El Fiscal Nacional de Perú, Pedro Chávarry, aseguró hoy que se mantendrá en el cargo, pese a los pedidos de que renuncie, tras la crisis política que desató luego de destituir a los fiscales Rafael Vela y José Domingo Pérez, que investigan el caso de corrupción conocido como Lava Jato.

En declaraciones a la radioemisora colombiana BluRadio, Chávarry aseguró que no cederá a las presiones, luego que el jueves miles de peruanos protestaron en Lima y otras ciudades para exigir la renuncia del fiscal general.

"No (renuniaré), no. Debemos tener un sentido de responsabilidad, la realidad es una y no la podemos cambiar", enfatizó Chávarry a la radioemisora colombinana.

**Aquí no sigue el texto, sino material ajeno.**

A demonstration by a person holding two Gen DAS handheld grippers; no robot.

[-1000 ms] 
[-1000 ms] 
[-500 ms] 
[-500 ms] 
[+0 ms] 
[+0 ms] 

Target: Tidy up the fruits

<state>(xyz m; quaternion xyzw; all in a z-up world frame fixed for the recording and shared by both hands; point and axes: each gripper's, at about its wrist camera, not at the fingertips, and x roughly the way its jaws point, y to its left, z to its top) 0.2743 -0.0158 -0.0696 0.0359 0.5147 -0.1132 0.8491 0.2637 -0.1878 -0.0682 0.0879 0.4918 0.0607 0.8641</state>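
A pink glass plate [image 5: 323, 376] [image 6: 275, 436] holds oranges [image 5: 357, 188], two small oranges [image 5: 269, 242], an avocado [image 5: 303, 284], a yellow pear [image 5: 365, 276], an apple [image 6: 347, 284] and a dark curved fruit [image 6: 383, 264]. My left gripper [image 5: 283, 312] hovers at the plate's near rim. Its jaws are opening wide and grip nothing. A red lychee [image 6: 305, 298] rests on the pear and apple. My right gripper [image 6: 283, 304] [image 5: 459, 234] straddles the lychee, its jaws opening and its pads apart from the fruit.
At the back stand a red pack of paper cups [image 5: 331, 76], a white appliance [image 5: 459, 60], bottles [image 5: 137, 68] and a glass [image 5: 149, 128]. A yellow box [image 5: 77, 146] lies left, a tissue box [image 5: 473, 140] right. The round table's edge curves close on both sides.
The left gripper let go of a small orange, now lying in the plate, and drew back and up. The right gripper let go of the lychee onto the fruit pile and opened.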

"Esto (el pedido para que renuncie) lo vamos a resolver en su oportunidad ante el órgano que me nombró, que es la Junta de Fiscales Supremos, en ese momento voy a pensar bien en las decisiones que se van a tomar y también debo reiterar que ningún fiscal es imprescindible ni el fiscal de la nación", subrayó.

"El desacuerdo se ha generado desde el primer día, reclamos de grupos humanos organizados a fin de cuestionar mi designación. Soy una persona de carrera, tengo 40 años en el sistema de justicia y nunca yo había tenido algún tipo de problema que pueda cuestionar mi actuación y mi carrera", aseguró.

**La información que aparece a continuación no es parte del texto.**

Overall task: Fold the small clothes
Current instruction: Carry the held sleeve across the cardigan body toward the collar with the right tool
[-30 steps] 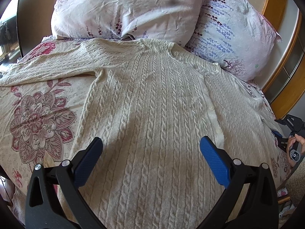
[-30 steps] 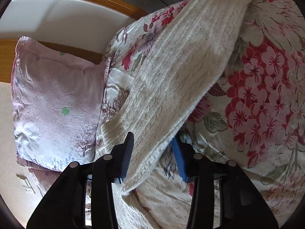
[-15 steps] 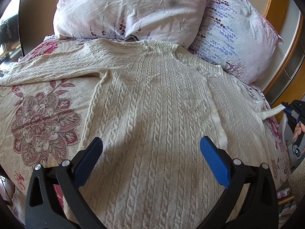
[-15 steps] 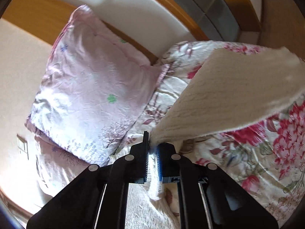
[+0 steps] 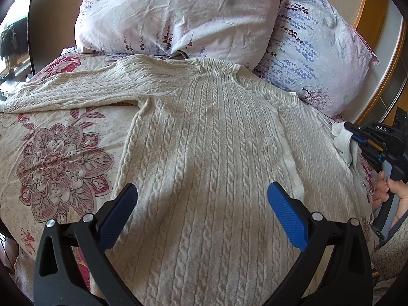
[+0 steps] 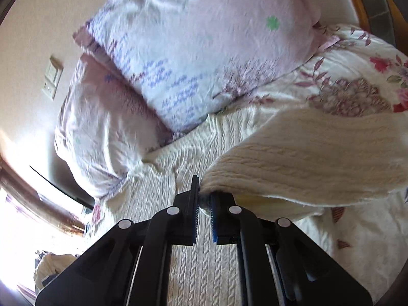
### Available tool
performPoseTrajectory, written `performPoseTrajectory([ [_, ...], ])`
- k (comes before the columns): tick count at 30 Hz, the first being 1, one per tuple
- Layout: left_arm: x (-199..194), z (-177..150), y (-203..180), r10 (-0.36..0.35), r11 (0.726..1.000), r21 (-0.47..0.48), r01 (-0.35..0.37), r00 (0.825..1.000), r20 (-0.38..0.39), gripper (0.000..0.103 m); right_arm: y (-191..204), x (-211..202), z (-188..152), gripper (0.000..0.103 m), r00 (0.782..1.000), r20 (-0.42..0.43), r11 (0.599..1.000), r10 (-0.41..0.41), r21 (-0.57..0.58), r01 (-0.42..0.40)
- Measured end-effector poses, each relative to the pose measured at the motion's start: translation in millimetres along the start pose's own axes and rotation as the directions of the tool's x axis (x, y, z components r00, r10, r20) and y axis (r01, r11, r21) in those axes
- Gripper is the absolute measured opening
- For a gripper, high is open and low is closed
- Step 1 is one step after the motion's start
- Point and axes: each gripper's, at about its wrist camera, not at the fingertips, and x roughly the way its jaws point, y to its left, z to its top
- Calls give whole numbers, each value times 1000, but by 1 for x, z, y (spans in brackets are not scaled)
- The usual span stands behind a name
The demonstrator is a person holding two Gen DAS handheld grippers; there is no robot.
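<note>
A cream cable-knit sweater point(image 5: 211, 158) lies flat along the middle of the bed, its neck toward the headboard edge and touching the pale pink floral pillow point(image 5: 178, 12) there. One sleeve stretches out toward the bed's left edge over the cream quilt with dark red flower print point(image 5: 58, 163). The sweater's hem is cut off behind the left gripper point(image 5: 201, 204), whose blue-padded fingers point(image 5: 285, 214) stand wide apart just above the knit with nothing between them.

The other sleeve is lifted at the bed's right edge: the right gripper point(image 6: 204, 199) has its jaws pinched almost together on the sleeve's cuff point(image 6: 206, 191), and the sleeve point(image 6: 306, 158) arcs away from it above the quilt. In the left wrist view that gripper point(image 5: 357, 135) is half cut off at the frame's edge, with a bare hand point(image 5: 392, 196) partly visible on its handle.

The right wrist view is motion-blurred. A second pillow with lavender print point(image 5: 313, 51) leans beside the first. A wooden headboard rim point(image 5: 367, 12), a beige wall and a wall switch plate point(image 6: 52, 77) are visible behind.
</note>
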Motion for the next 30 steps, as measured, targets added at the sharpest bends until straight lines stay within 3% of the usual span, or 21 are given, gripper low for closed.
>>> performPoseTrajectory([
  [8, -1, 0, 0, -2, 1000, -3, 2, 1000, 4, 101, 6, 46, -43, 11, 976, -207, 998, -61, -37, 54],
  [10, 0, 1, -1, -6, 1000, -4, 6, 1000, 1, 101, 4, 40, -42, 27, 971, -237, 999, -39, -23, 34],
  [12, 2, 2, -3, -14, 1000, -2, 14, 1000, -2, 101, 2, 26, -38, 62, 971, -239, 1000, -5, 6, 7],
  [14, 4, 3, -6, -20, 1000, 4, 20, 1000, -3, 101, -4, -2, -31, 69, 986, -164, 999, 6, 34, -1],
  [17, 7, 4, -8, -27, 1000, 11, 27, 1000, -9, 101, -35, -44, -18, 69, 1000, -25, 986, -2, 165, 6],
  [19, 11, 4, -9, -32, 999, 10, 32, 999, -20, 101, -70, -61, -10, 65, 998, 40, 951, -53, 308, 38],
  [22, 13, 4, -10, -35, 999, 11, 35, 999, -28, 101, -124, -75, -8, 56, 989, 78, 840, -124, 539, 62],
  [25, 13, 4, -10, -33, 999, 12, 33, 999, -25, 101, -154, -76, -12, 51, 984, 92, 754, -151, 654, 54],
  [29, 12, 4, -5, -23, 1000, 0, 23, 999, -24, 101, -160, -70, -4, 45, 975, 110, 759, -192, 647, 77],
  [30, 12, 4, -3, -21, 1000, -5, 21, 999, -24, 101, -160, -69, -1, 38, 973, 113, 760, -202, 644, 83],
])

Chávarry, quen asumió como fiscal general el 20 de julio de 2018, enfrenta una ola de protestas de organizaciones sociales y políticas que lo acusan de entorpecer la investigación del caso Lava Jato, a cargo de los fiscales Vela y Pérez, a los que destituyó y luego tuvo que restituir ante la negativa de otros fiscales de asumir sus cargos.

Pérez declaró este viernes a la prensa local que Chávarry es una "vegüenza" para la institución que representa."Ese es el único calificativo que le podemos dar a una persona que vendió la función para intereses políticos", sostuvo en una entrevista con el Canal N.

Argumentó que sus declaraciones se sustentan en la decisión de Chávarry "de habernos removido cuando estábamos ad portas de la firma del acuerdo de colaboración eficaz que va a traer la información y la evidencia para seguir encausando las investigaciones contra las personas que son investigadas o que se pueda ampliar el espectro de investigados en los procesos que sigue el equipo especial".

Las investigaciones del caso Lava Jato se desataron en Perú en 2016 cuando una corte de Nueva York reveló que la empresa Odebrecht habría pagado sobornos por 29 millones de dólares entre 2005 y 2014 a autoridades de este país sudamericano.

Según las investigaciones, en Perú se habrían realizado donaciones no declaradas a campañas electorales que financiaron de manera irregular a varios políticos peruanos.

La Fiiscalia investiga a los todos los exmandatarios de Perú que ejercieron el poder a partir de 2001 por presuntos actos de corrupción y lavado de activos, además de políticos como Keiko Fujimori.